Dermatology

Lumps, Bumps, and Allergies

Did you know that the skin is the largest organ in the body? Skin is the barrier that protects us–and our pets–from the outside world and helps regulate all happenings in the body. No surprise then that skin issues are one of the most common reasons why people bring their pets in to see the veterinarian.

Itchy Skin

Most common causes:

  • Ectoparasites: fleas, less commonly mites
  • Allergies
    • Contact
    • Environmental
    • Food
    • Atopic Dermatitis

Every case is different and will receive specialized care, the following is an outline to help you understand how our doctors approach the problem of “itchy skin”.

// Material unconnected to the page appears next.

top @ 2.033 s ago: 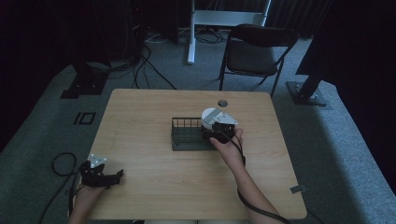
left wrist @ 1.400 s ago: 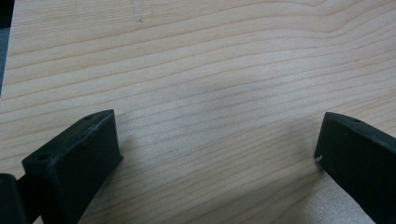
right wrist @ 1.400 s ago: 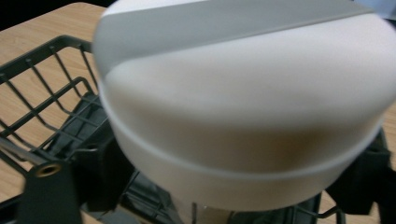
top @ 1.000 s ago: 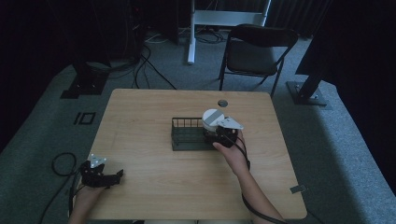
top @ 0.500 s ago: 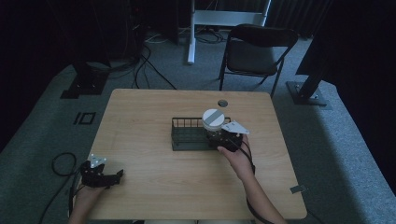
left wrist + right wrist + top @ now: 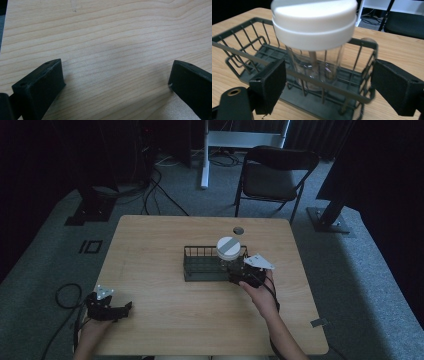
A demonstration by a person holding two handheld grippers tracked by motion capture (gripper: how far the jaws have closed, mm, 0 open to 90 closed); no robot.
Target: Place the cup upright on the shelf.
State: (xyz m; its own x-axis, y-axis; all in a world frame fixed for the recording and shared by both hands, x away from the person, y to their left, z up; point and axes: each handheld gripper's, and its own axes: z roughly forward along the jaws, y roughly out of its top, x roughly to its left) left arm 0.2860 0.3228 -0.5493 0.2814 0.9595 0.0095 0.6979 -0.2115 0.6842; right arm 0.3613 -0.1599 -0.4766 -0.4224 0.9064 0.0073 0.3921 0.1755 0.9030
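Release looks done: our right gripper [image 6: 328, 82] jaws gape wide, clear of the jar [image 6: 314, 42] standing in the basket [image 6: 242, 32]; we judge retreat next, left gripper [image 6: 116, 82] open, empty.

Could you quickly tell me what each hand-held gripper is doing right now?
Left hand-held gripper: open, holding nothing.
Right hand-held gripper: open, facing the jar in the basket.

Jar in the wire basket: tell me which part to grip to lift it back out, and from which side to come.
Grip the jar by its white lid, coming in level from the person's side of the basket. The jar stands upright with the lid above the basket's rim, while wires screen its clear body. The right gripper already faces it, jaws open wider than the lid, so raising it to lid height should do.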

Omega fatty acid supplements

These have been shown to decrease dry, itchy skin and promote a lustrous shiny coat, and are available over the counter in our pharmacy.

Medicated shampoos/baths

There are numerous fantastic prescription-strength shampoos, conditioners, lotions and ointments available at our pharmacy. We work closely with our grooming department to provide professional medicated baths when prescribed by the doctor.

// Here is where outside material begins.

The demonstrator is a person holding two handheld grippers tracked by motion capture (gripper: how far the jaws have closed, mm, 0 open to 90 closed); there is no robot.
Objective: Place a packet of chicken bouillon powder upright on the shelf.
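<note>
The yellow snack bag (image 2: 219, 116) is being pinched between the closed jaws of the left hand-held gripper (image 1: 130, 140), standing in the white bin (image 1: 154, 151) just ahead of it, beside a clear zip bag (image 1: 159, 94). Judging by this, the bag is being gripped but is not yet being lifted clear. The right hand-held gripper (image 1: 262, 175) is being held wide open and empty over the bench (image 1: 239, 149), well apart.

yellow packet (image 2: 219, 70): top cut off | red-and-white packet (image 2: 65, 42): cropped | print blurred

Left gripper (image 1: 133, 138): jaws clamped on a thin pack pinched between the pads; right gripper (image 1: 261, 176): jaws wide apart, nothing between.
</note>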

Short-term steroid and/or antihistamine therapy

Not intended for long-term use, these oral medications can help us provide relief for problems such as hot spots and paw licking, but if the problem returns after a short course, we have to look deeper for an underlying cause.

Novel protein diets

Food allergies are some of the most common we encounter. Our veterinarians can help you determine if your pet has food sensitivities and the best diet for your pet based on those findings.

Autoimmune Disorders

There are various types of autoimmune diseases and they can cause a variety of symptoms. These conditions are less common and might require skin biopsies to diagnose.

Lumps and Bumps

Finding a new lump on your pet can be very scary, but these are quite common in pets, especially as they age. Normally, the nature of the lump or bump can be determined by performing a fine needle aspirate (FNA), where a sample of cells is collected from the mass. These cells are then sent to the laboratory for analysis.

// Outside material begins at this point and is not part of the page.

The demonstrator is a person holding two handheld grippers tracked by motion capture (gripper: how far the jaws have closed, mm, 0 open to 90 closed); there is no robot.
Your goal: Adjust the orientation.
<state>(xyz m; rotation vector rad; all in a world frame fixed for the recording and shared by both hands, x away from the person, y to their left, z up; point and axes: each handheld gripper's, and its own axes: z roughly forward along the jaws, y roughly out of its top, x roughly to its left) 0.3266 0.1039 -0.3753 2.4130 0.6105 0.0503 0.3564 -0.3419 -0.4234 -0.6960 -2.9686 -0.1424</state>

Many masses are benign and have no chance of spreading to other areas of the body; these include lipomas, cysts, warts and skin tags. They are easily removed, many times requiring only light sedation and local anesthetic.

Malignant or aggressive cancerous masses may require larger skin incisions to prevent recurrence. After removal, we recommend submitting the mass to the pathologist to confirm that all the cancer was removed. The pathologist will also give the tumor a grade, which will help us determine the likelihood of reoccurrence or spread to other parts of the body.